VIBO VALENTIA Due imputati rinviati a giudizio, ma soltanto perché hanno rinunciato alla prescrizione. Per tutte le altre persone coinvolte nel processo per l’inchiesta sull’Aterp di Vibo Valentia, invece, la “corsa” giudiziaria finisce qui: in 14 non rinunciano alla prescrizione e il gup del Tribunale dichiara il non luogo a procedere. Questo l’esito dell’udienza sul caso nato da un’inchiesta della Procura di Vibo riguardo all’acquisto della sede dell’Aterp: la richiesta di rinvio a giudizio risale al gennaio 2018. A processo vanno Nicola Barbuto, 75 anni, e Nicola Bosco, 81 anni, entrambi ex revisori dei conti dell’Aterp ed entrambi difesi dall’avvocato Diego Brancia. A loro viene contestato il reato di abuso d’ufficio perché avrebbero omesso di esercitare i poteri di controllo su due delibere adottate dall’Aterp, la numero 167 e la numero 227 del 2010.

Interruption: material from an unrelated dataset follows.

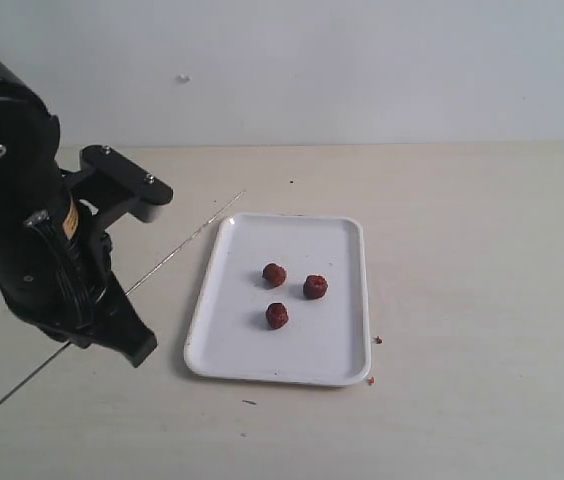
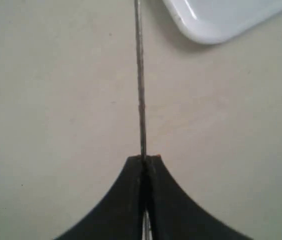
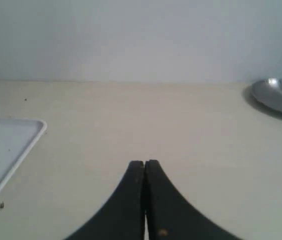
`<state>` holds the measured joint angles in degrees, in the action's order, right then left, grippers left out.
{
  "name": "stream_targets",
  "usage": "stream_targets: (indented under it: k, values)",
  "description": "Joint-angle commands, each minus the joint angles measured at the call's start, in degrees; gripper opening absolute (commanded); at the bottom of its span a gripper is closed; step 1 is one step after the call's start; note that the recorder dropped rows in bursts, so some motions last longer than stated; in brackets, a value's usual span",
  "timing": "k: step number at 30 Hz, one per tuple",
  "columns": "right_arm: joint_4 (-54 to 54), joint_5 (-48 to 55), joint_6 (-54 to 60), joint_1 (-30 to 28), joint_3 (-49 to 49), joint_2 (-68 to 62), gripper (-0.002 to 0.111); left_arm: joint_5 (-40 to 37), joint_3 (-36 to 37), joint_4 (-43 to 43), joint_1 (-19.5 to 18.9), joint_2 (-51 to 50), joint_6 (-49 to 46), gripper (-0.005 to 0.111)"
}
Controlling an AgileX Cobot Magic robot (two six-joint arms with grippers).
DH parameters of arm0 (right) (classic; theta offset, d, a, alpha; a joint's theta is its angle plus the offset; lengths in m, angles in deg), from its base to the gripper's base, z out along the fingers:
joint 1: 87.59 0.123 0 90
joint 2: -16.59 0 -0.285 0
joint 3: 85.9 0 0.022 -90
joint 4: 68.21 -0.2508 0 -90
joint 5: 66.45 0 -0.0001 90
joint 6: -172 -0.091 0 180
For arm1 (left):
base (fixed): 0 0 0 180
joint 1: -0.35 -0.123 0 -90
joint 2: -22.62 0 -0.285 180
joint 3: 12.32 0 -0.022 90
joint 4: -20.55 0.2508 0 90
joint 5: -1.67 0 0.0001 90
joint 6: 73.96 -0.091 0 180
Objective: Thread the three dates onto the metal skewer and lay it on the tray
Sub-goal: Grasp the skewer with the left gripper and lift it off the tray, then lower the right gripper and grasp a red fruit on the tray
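While the L gripper (image 2: 144, 159) is pinching the skewer (image 1: 177, 250) between jaws that are all but closed, the rod is sticking straight out past the tips. It's running diagonally over the table (image 1: 462, 250), just beside the tray (image 1: 252, 350) on the L arm's side. Its far tip is ending near the tray's back corner. Can't tell if it's lifted or resting. Three dates (image 1: 274, 274) (image 1: 315, 287) (image 1: 277, 316) are sitting loose mid-tray, close together but apart, none on the skewer. The R gripper (image 3: 144, 161) is hanging over bare table w/ jaws pressed together, gripping nothing. Reddish crumbs (image 1: 377, 341) are lying by the tray's front corner. A metal dish (image 3: 278, 95) is sitting well apart from the tray.
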<state>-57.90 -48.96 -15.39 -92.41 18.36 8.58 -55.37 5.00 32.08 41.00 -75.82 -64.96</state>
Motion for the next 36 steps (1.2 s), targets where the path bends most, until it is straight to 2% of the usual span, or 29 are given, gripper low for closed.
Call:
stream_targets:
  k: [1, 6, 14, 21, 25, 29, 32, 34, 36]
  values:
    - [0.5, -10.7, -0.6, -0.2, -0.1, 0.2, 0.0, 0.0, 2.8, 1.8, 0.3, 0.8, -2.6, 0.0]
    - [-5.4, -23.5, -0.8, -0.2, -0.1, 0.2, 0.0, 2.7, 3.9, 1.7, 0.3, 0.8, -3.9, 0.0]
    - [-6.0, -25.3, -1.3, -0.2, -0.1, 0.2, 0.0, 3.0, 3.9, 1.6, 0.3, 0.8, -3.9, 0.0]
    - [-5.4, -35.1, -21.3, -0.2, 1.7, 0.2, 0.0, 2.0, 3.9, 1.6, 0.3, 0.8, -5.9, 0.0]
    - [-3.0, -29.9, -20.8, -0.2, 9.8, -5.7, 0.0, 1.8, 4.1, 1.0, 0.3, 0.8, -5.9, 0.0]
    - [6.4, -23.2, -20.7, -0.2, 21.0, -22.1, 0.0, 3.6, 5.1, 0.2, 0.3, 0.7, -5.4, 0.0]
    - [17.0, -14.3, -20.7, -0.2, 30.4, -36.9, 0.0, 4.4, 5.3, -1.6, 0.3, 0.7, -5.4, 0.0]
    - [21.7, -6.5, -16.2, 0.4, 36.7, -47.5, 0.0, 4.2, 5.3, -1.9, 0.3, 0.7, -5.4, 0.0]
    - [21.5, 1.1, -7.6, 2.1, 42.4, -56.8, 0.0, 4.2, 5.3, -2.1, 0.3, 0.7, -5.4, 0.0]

Giuseppe Gentile, 78 anni, di Cosenza, ex assessore e consigliere regionale di Forza Italia;
Domenico Pallaria, 63 anni, di Curinga, manager della Regione Calabria;
Nazzareno Guastalegname, 72 anni, proprietario dell’immobile in cui ha sede a Vibo l’Aterp;
Antonino Daffinà, 61 anni, di Vibo, ex commissario dell’Aterp di Vibo esponente di Forza Italia;
Giuseppe Maria Romano, 73 anni, di Tropea, ex direttore generale dell’Aterp;
Michele Montagnese, 77 anni, di Vibo Valentia, ex sindaco di Vibo Valentia;
Antonino Stagno, 50 anni, socio di Guastalegname;
Emilio Minasi, 69 anni, di Cosenza;
Luciano De Pascali, 64 anni, di Vibo Valentia;
Giuseppe Raffele, 54 anni, ex direttore tecnico dell’Aterp;
Antonio Capristo, 63 anni, ex manager della Regione Calabria;
Serafino Fiamingo, 46 anni, di Zungri;
Giuseppe Pepe, 76 anni, di Vibo (ex revisore dei conti dell’Aterp).
La vicenda, che risale ai primi anni della giunta Scopelliti, era stata svelata dal Corriere della Calabria con una serie di articoli a partire dal novembre del 2014. Al centro di tutto c’è il tesoretto dei fondi ex Gescal, un fondo che inizialmente contava circa 277 milioni di euro di cui oggi, stando alla ricognizione effettuata dalla Regione, ne sono rimasti spendibili solo 6. L’ipotesi è che parte di questa riserva milionaria, alimentata per anni dalle buste paga dei lavoratori e destinata all’edilizia residenziale pubblica, sia stata dispersa per operazioni poco chiare, come quella al centro dell’inchiesta relativa all’acquisto della sede dell’allora Aterp vibonese.